■ **Directions for this task**
Look for the string "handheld" in the data below, and copy each line that holds it.

■ **Stored items**
* * * * * * *
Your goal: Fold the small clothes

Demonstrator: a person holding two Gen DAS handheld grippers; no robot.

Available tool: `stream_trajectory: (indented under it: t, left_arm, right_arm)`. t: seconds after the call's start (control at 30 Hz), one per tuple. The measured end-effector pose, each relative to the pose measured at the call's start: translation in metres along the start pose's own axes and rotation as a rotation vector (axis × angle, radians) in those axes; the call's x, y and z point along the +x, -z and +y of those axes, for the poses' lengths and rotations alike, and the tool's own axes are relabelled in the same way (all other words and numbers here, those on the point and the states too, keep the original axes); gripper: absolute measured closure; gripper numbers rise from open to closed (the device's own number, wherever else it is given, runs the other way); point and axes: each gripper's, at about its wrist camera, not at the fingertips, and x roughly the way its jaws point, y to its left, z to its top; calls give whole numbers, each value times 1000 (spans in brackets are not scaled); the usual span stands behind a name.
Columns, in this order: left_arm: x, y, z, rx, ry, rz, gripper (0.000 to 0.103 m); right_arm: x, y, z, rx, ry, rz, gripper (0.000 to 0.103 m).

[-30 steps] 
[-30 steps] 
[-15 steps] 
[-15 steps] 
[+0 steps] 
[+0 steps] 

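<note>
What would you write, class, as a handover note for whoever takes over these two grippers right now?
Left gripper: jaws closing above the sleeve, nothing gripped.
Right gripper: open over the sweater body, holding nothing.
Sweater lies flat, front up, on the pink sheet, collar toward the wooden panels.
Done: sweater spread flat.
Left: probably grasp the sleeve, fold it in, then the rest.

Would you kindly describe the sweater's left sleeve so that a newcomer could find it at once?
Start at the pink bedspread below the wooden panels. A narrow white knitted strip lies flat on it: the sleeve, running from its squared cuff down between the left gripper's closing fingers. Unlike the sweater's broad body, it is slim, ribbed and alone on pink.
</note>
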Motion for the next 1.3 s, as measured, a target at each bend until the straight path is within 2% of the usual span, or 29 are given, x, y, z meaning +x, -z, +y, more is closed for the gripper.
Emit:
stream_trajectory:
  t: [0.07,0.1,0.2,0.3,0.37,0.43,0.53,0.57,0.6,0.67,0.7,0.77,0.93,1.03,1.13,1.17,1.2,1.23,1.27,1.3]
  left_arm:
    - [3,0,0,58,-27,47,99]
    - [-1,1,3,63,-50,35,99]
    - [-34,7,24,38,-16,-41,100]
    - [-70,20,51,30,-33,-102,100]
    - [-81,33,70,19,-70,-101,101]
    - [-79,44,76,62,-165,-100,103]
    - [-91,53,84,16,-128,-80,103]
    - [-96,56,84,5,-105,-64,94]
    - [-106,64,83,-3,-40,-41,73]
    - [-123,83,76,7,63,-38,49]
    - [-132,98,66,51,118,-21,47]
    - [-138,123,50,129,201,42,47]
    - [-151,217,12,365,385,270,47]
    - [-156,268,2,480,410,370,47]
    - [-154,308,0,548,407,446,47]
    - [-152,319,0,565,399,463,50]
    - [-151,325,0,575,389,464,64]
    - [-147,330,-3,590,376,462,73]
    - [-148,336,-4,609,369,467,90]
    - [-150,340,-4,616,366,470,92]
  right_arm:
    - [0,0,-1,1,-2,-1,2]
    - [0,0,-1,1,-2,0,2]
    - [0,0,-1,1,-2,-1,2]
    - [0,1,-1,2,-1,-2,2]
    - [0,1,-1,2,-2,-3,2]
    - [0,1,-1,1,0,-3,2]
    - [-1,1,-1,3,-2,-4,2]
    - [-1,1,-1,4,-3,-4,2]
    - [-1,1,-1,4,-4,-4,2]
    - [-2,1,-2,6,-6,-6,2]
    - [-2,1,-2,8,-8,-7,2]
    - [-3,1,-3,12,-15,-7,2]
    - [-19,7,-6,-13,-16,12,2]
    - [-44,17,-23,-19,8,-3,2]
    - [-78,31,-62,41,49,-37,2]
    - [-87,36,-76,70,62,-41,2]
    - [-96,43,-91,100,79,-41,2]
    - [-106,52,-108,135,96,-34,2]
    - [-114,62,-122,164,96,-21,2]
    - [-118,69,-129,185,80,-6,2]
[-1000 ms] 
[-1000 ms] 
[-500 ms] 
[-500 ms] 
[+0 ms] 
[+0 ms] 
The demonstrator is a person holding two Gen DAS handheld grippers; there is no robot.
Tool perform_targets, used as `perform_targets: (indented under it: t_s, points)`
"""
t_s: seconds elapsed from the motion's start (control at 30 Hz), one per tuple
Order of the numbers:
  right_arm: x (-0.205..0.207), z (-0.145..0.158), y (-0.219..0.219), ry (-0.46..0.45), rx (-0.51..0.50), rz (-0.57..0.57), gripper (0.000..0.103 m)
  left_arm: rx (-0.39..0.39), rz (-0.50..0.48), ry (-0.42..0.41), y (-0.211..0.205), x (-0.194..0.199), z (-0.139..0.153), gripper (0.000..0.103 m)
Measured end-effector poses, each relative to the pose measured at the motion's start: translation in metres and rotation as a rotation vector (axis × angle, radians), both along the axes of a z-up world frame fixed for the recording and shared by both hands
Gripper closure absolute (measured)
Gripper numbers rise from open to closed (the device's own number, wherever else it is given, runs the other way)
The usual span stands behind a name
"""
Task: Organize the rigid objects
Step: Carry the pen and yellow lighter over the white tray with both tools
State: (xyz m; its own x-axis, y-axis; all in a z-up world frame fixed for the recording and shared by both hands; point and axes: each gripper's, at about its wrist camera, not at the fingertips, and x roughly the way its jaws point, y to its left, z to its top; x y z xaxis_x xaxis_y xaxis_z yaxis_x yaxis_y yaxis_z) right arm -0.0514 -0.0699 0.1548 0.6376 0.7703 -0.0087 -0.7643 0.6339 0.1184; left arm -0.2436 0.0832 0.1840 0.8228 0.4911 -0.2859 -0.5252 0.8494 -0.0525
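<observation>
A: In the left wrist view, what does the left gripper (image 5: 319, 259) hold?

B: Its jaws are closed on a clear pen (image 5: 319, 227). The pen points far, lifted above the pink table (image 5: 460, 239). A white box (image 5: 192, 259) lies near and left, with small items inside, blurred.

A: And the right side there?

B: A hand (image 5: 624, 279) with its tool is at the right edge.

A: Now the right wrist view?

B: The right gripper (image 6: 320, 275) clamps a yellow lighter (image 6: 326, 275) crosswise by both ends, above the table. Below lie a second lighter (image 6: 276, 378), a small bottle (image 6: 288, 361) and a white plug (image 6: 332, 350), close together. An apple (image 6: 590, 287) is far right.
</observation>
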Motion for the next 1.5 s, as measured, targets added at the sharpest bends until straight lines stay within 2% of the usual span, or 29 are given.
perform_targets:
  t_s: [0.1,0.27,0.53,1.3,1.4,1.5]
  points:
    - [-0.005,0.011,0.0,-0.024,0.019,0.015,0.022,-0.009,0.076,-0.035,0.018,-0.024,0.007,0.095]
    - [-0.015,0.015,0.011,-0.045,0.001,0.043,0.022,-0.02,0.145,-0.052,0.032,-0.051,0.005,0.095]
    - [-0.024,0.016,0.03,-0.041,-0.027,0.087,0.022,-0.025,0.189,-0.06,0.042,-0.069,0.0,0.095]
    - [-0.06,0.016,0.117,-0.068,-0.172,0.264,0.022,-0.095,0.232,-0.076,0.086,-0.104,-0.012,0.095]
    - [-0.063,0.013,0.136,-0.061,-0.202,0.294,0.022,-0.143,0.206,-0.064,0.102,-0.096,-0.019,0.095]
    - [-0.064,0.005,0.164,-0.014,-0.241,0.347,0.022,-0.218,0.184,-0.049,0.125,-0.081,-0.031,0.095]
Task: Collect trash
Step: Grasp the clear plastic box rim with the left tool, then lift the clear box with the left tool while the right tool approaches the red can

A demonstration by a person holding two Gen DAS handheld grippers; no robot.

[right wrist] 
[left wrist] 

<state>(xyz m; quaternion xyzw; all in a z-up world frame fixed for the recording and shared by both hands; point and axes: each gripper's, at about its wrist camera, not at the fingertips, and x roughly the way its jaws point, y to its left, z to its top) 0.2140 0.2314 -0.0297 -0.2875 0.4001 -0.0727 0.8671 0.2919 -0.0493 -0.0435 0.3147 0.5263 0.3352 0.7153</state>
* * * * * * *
■ **Answer below**
Demonstrator: a person holding two Gen DAS handheld grippers; no robot.
The demonstrator is a person holding two Gen DAS handheld grippers; there is no robot.
A demonstration by a person holding two Gen DAS handheld grippers; no robot.

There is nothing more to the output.